● **Work required**: Give back the lines below exactly, but do not include any pictures.

*** Record excerpts ***

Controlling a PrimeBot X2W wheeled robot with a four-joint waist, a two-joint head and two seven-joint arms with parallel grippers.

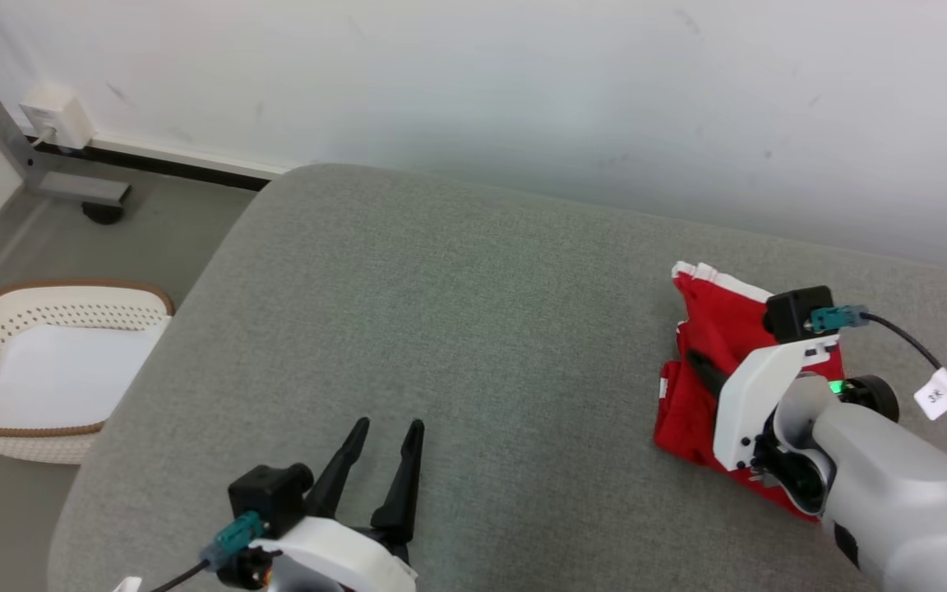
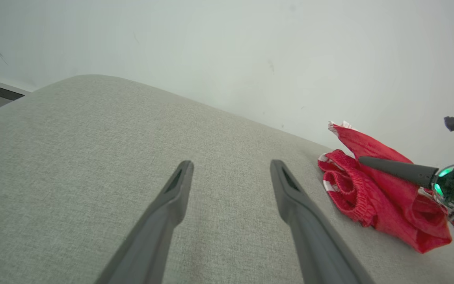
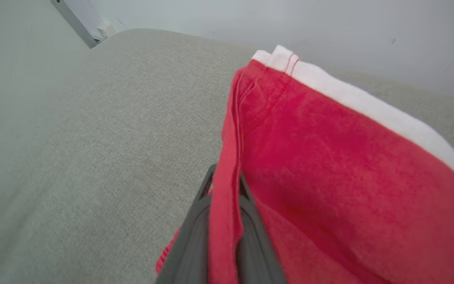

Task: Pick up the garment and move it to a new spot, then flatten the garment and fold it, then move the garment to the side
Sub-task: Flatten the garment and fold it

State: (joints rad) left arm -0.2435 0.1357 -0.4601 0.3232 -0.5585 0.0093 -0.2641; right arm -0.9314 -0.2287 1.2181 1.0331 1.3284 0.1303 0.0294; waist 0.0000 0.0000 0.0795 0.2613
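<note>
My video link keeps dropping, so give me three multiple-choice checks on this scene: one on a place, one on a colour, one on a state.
1. Where on the grey cushion does the garment lie?
A. the robot's left side
B. the robot's right side
C. dead centre

2. What colour is the band along the red garment's edge?
A. blue
B. yellow
C. white

3. How is the right gripper?
A. shut on the garment
B. open above it
C. open, away from it

Answers:
1 B: the head view shows it at the right of the cushion.
2 C: a white strip borders the red cloth.
3 A: a red fold is pinched between its jaws in the right wrist view.
</note>
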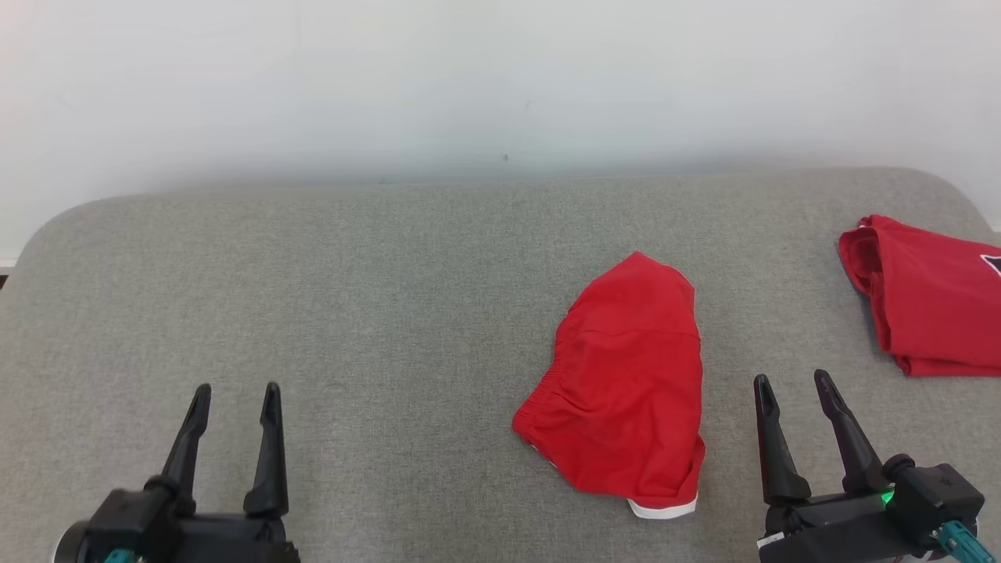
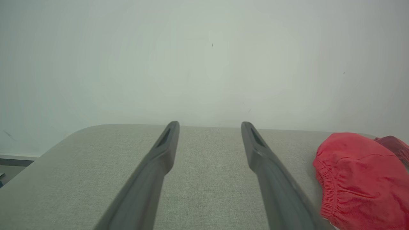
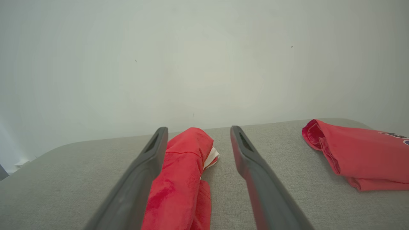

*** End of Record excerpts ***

● **Exercise result**:
Controlling a PrimeBot X2W wheeled robot with a four-joint waist, a two-joint head and two seven-joint arms with parallel grippers.


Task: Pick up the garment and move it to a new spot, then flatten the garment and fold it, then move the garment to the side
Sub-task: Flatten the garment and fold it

State: (joints rad) left arm -0.2435 0.1357 -0.4601 0.3232 -0.5585 0.0093 -0.2641; right arm -0.9314 -0.2287 1.2181 1.0331 1.3284 0.1303 0.0294; waist 0.0000 0.0000 0.0795 0.2613
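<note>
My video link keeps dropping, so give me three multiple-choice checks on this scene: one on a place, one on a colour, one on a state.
1. Where on the grey cushion does the garment lie?
A. the robot's left side
B. the robot's right side
C. dead centre

2. What colour is the band along the red garment's edge?
A. blue
B. yellow
C. white

3. How is the right gripper?
A. shut on the garment
B. open above it
C. open, away from it

Answers:
1 B: the head view shows it at the right of the cushion.
2 C: a white strip borders the red cloth.
3 A: a red fold is pinched between its jaws in the right wrist view.
</note>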

No further output is needed.